"""

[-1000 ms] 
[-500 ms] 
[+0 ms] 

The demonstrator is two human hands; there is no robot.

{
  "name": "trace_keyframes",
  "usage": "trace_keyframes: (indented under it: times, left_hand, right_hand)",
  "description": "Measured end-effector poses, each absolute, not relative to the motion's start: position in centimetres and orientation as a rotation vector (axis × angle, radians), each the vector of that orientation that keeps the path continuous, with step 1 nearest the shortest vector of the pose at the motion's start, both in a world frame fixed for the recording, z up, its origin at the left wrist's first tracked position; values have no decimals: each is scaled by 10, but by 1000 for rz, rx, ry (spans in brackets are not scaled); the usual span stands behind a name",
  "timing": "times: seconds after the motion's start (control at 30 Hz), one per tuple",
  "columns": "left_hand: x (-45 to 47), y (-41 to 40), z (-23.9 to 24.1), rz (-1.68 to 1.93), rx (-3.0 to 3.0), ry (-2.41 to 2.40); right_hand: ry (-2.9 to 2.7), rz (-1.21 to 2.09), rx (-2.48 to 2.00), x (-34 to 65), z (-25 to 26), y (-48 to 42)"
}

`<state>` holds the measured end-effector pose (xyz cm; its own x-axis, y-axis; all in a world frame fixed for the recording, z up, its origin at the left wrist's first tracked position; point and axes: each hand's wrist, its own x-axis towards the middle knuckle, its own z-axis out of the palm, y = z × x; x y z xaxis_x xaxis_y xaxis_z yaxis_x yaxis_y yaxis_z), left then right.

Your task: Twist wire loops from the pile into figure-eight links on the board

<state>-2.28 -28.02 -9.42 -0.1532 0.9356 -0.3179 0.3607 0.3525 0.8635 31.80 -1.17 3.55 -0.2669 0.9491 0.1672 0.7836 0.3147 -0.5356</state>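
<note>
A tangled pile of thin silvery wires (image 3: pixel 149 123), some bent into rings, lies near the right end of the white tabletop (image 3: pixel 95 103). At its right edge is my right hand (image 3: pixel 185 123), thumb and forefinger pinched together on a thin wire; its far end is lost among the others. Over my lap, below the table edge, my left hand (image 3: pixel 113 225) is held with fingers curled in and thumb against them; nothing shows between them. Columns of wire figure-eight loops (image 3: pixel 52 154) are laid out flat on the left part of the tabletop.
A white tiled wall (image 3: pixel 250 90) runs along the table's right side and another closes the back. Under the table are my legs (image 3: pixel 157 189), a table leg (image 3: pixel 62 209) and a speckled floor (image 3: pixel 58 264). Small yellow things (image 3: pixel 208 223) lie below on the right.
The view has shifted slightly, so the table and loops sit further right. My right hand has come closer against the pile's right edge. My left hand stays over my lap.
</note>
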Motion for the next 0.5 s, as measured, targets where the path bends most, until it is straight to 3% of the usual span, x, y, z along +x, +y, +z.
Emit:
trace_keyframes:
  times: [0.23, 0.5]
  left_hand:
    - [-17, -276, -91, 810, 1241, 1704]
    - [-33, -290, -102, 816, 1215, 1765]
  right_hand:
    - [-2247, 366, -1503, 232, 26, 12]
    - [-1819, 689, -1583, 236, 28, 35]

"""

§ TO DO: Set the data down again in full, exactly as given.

§ TASK OUTPUT:
[-1000 ms] 
[-500 ms] 
[+0 ms] 

The demonstrator is two human hands; there is no robot.

{
  "name": "trace_keyframes",
  "usage": "trace_keyframes: (indented under it: times, left_hand, right_hand)",
  "description": "Measured end-effector poses, each absolute, not relative to the motion's start: position in centimetres and orientation as a rotation vector (axis × angle, radians), each the vector of that orientation that keeps the path continuous, with step 1 nearest the shortest vector of the pose at the motion's start, both in a world frame fixed for the recording, z up, its origin at the left wrist's first tracked position; values have no decimals: each is scaled by 10, but by 1000 for rz, rx, ry (spans in brackets are not scaled); the usual span stands behind a name",
  "timing": "times: seconds after the motion's start (control at 30 Hz), one per tuple",
  "columns": "left_hand: x (-45 to 47), y (-41 to 40), z (-23.9 to 24.1), rz (-1.68 to 1.93), rx (-3.0 to 3.0), ry (-2.41 to 2.40); right_hand: ry (-2.9 to 2.7), rz (-1.21 to 2.09), rx (-2.48 to 2.00), x (-34 to 65), z (-25 to 26), y (-48 to 42)"
}

`<state>` holds the measured end-effector pose (xyz cm; its own x-axis, y-axis; all in a world frame fixed for the recording, z up, its origin at the left wrist's first tracked position; point and axes: each hand's wrist, its own x-axis towards the middle knuckle, its own z-axis out of the palm, y = z × x; x y z xaxis_x xaxis_y xaxis_z yaxis_x yaxis_y yaxis_z), left then right.

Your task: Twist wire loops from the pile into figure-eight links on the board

<state>-2.28 -28.02 -9.42 -0.1532 0.9356 -0.3179 0.3607 0.3525 0.8635 31.80 -1.17 3.55 -0.2669 0.9491 0.1672 0.7836 0.3147 -0.5356</state>
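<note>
A tangled pile of thin silvery wires (image 3: pixel 149 123), some bent into rings, lies near the right end of the white tabletop (image 3: pixel 95 103). At its right edge is my right hand (image 3: pixel 185 123), thumb and forefinger pinched together on a thin wire; its far end is lost among the others. Over my lap, below the table edge, my left hand (image 3: pixel 113 225) is held with fingers curled in and thumb against them; nothing shows between them. Columns of wire figure-eight loops (image 3: pixel 52 154) are laid out flat on the left part of the tabletop.
A white tiled wall (image 3: pixel 250 90) runs along the table's right side and another closes the back. Under the table are my legs (image 3: pixel 157 189), a table leg (image 3: pixel 62 209) and a speckled floor (image 3: pixel 58 264). Small yellow things (image 3: pixel 208 223) lie below on the right.
The view has shifted slightly, so the table and loops sit further right. My right hand has come closer against the pile's right edge. My left hand stays over my lap.
</note>
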Motion for the next 0.5 s, as measured, targets where the path bends most, until it is straight to 3% of the usual span, x, y, z along +x, +y, +z.
Emit:
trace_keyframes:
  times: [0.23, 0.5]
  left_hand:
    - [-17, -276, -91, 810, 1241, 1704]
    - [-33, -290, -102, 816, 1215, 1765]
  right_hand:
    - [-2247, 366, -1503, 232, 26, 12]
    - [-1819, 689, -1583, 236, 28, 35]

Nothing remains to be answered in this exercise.